Having your automation tailored to various customer personas increases authenticity in communications and better meets the needs of your known customer types.
Tips for Using AI in Customer Communication
Identify your team's needs.
Seek input from your boots-on-the-ground customer service team to identify ways that AI will be most useful to them and the customers they regularly serve.
Choose your AI/automation program (or design one) that best meets the needs of both.
Provide training in AI.
Provide AI training for your teams. Even the best and most intuitive tools in the world won't help if your service teams don't have emotional buy-in and proper training.
Help them feel comfortable with the integrations before going live to keep customer service as streamlined as possible.
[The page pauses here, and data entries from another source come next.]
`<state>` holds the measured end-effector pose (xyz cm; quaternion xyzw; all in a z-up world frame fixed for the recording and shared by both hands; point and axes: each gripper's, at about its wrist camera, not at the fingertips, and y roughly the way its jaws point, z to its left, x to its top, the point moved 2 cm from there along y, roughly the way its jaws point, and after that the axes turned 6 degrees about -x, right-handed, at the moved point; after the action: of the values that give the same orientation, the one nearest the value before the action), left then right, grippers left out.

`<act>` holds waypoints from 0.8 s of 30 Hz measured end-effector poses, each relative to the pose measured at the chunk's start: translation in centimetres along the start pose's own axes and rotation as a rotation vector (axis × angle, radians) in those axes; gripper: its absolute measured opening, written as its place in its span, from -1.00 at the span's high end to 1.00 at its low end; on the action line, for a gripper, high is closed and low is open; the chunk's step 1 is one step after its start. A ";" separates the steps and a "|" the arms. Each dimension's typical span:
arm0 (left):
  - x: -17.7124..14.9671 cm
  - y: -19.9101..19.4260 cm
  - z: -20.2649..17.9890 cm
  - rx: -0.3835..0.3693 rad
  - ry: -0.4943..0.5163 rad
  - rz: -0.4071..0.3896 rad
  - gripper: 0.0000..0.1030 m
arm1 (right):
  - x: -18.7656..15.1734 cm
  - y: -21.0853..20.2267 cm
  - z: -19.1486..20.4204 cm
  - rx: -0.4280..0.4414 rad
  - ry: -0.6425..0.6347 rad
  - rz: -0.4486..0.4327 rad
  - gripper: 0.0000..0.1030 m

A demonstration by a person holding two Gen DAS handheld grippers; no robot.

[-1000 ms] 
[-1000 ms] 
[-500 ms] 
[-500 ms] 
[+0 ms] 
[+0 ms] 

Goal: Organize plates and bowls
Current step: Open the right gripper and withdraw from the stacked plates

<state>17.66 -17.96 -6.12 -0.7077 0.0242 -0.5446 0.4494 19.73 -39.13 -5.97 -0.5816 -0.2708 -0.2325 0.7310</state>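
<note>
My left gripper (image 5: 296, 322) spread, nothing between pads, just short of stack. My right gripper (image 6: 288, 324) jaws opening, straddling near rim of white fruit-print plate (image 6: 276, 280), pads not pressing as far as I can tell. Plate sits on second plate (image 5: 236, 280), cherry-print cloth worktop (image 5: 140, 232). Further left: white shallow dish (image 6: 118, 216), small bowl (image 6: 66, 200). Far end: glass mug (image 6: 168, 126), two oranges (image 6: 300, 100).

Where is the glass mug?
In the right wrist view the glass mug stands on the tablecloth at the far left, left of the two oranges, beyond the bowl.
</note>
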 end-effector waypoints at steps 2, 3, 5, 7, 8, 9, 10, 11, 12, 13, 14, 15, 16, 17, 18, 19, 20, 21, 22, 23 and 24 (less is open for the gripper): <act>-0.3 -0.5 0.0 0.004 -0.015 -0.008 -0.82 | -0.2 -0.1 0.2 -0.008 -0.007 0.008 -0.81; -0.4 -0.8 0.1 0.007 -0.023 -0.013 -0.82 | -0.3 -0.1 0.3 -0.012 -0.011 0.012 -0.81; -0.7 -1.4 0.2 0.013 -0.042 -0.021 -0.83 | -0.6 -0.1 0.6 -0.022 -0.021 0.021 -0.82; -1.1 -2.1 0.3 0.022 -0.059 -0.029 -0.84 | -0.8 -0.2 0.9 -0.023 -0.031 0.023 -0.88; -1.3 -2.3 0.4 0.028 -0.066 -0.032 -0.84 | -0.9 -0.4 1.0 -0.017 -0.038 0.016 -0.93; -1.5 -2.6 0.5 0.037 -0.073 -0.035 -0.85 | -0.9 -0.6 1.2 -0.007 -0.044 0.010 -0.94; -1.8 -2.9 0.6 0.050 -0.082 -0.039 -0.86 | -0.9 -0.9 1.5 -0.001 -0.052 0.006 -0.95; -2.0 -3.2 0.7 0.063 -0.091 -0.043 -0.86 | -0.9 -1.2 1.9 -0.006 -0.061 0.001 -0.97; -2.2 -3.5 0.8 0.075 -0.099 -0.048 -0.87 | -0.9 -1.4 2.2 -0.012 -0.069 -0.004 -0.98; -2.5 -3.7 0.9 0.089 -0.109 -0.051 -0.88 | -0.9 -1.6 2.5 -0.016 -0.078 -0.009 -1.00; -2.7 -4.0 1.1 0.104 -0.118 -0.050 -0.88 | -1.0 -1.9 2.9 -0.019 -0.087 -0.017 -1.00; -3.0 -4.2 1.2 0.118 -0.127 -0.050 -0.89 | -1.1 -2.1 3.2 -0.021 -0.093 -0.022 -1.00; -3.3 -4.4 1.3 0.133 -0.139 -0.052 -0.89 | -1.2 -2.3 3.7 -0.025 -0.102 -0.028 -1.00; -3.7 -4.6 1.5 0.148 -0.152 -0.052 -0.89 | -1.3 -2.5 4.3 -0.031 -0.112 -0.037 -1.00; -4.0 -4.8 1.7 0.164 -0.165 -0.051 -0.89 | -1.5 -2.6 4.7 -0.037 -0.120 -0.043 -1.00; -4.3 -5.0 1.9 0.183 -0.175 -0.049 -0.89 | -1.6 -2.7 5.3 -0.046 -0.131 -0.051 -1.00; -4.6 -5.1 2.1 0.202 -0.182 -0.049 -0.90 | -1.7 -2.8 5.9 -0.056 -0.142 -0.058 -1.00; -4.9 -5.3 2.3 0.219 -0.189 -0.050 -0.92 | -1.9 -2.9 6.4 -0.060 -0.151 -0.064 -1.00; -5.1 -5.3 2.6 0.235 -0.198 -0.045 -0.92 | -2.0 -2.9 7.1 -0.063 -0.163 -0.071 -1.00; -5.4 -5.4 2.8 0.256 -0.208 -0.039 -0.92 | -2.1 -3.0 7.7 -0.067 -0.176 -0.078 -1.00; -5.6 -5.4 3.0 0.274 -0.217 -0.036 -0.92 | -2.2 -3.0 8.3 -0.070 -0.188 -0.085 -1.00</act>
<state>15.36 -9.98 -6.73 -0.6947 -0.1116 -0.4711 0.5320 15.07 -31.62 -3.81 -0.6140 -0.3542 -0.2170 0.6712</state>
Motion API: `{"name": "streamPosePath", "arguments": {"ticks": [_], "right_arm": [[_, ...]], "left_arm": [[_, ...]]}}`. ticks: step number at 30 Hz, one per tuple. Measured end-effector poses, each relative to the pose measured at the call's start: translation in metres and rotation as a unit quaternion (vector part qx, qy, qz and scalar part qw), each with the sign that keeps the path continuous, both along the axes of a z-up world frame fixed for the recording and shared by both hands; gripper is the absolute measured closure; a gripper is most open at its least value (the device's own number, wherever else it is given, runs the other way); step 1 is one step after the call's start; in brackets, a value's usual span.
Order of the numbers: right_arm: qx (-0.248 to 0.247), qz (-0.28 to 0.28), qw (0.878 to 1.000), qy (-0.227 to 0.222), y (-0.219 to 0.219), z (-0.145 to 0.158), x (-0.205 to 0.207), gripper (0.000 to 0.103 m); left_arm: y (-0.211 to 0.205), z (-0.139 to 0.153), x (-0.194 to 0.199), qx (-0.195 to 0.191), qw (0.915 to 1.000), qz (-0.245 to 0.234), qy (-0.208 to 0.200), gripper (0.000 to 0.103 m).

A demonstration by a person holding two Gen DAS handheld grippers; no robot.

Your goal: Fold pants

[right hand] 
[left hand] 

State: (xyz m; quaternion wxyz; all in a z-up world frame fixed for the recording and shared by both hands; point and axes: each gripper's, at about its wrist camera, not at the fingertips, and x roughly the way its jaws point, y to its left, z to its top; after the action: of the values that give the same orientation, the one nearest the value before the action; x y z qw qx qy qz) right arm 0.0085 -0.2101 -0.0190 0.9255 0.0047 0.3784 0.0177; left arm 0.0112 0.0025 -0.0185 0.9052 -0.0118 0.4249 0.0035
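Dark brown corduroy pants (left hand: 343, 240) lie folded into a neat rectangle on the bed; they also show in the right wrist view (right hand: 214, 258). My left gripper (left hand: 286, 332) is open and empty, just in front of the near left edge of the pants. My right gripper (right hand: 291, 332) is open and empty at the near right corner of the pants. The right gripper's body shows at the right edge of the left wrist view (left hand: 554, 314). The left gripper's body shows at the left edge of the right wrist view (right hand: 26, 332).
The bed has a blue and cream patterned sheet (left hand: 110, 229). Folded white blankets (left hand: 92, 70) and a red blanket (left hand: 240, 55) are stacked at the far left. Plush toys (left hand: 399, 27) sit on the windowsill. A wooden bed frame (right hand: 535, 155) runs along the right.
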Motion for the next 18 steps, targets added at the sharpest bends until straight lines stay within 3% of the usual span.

Consider your language needs.
The more global your company, the more language options you should offer. Be sure to keep this in mind at the beginning of your search for the right automated service program for your organization.
Train your AI.
Customize wherever possible. Training your AI to communicate more naturally with your various market segments will meet their needs better and build trust in your business.
Survey your customers.
Collect and be responsive to customer input. Many customer service automation programs have built-in analytics to help you understand how the new AI is impacting your service program.
Plenty of customers will have opinions about the experience as well. Make sure to respond to input and be ready to iterate for the best results.
Important Considerations
AI and automation have been proven to make big impacts on customer service programs that benefit the business at large.
Surprisingly, only 18% of customer service professionals in our recent survey reported using AI.
This low statistic could be due to a misunderstanding of what counts as AI/automation — the definitions of AI are still a bit hazy for most people.
What is crystal clear is that there is a huge opportunity for growth in the customer service sector using these emerging technologies.
There are several important considerations when choosing or designing the best automated customer service solutions for your business, but the first and key question to answer for your organization is:
- What is stopping you from leveraging AI in customer communications?
- Concerns about the accuracy of AI information? That's why you still need experienced humans to review the output and be ready to work more deeply with customers who have advanced issues to solve.
- Needing more AI literacy and training across your verticals? That's why you still need humans in management to arrange training and bring your teams up to speed in a rapidly changing tech environment.
- Is AI/automation really that important/worth the investment? The way things are going, in order to stay competitive, the answer is yes. In the next few years, these technologies and their abilities to assist businesses will grow exponentially. They already have!
We are taking the next steps with ChatSpot, and encourage you to find your own avenues to successfully incorporate AI into your customer service strategy.